- [What to work on]: Would you return the lines between the one holding "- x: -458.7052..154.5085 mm" and the one holding "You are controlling", inclusive, and only those, exactly as they stand in the listing below?

- [Data excerpt]:
═══
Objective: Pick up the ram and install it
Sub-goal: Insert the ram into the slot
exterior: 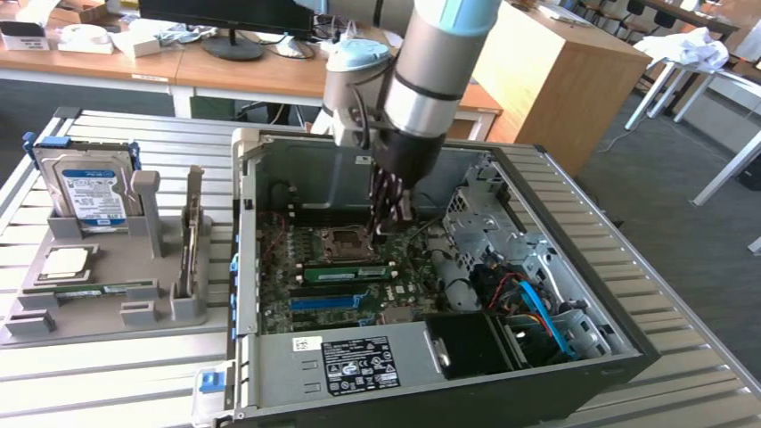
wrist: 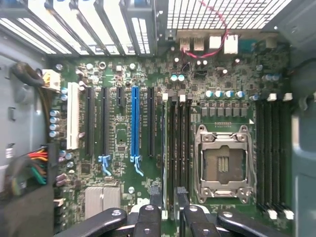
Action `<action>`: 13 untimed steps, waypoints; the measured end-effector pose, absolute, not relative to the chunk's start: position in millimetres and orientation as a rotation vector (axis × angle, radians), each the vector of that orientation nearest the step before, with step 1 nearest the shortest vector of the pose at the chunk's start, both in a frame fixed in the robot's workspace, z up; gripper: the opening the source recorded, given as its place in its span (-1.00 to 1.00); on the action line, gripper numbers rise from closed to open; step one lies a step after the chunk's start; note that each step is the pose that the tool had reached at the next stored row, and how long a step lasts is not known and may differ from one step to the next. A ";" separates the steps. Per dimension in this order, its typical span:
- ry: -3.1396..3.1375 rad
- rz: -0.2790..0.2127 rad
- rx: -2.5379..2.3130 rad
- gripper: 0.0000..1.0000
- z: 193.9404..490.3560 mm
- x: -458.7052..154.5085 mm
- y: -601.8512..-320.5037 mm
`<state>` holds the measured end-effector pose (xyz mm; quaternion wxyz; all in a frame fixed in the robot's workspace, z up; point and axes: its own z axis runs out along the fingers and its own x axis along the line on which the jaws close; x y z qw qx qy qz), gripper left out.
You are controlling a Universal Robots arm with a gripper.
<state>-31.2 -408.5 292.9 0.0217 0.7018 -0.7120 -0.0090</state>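
Two green memory sticks show in the exterior view. Far off to the exterior view's left of the fingers, a grey holder (exterior: 107, 314) carries an upright blue-labelled hard drive (exterior: 85, 192), a square silver processor chip (exterior: 66, 260) and one green stick (exterior: 89, 290) lying flat, all well apart from the fingers. Next comes the open computer case (exterior: 244, 267), with the arm (exterior: 429, 71) reaching down into it. The ram (exterior: 345, 271) (wrist: 164, 148) stands on edge in a slot of the motherboard (exterior: 291, 267), just below the fingers and beside the open processor socket (exterior: 345, 239). The gripper (exterior: 390, 228) (wrist: 168, 195) hovers close above it. In the wrist view its fingers (wrist: 154, 200) stand partly apart, in line with the ram's top edge and clamped on nothing. To the exterior view's right of the fingers sit drive cages (exterior: 494, 218) and a blue cable (exterior: 535, 308).
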 end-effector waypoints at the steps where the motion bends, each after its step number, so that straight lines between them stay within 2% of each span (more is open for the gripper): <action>1: -2.206 -0.028 2.175 -0.50 296.5 -31.2 -408.5; 13: -2.206 -0.028 2.175 -0.50 332.6 -31.1 -408.5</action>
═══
- [Expected output]:
- x: -458.7052..154.5085 mm
- y: -601.8512..-320.5037 mm
`<state>` holds the measured end-effector pose (xyz mm; quaternion wxyz; all in a frame fixed in the robot's workspace, z up; point and axes: its own z axis runs out along the fingers and its own x axis along the line on which the jaws close; x y z qw qx qy qz), gripper left out.
You are controlling a Universal Robots arm with a gripper.

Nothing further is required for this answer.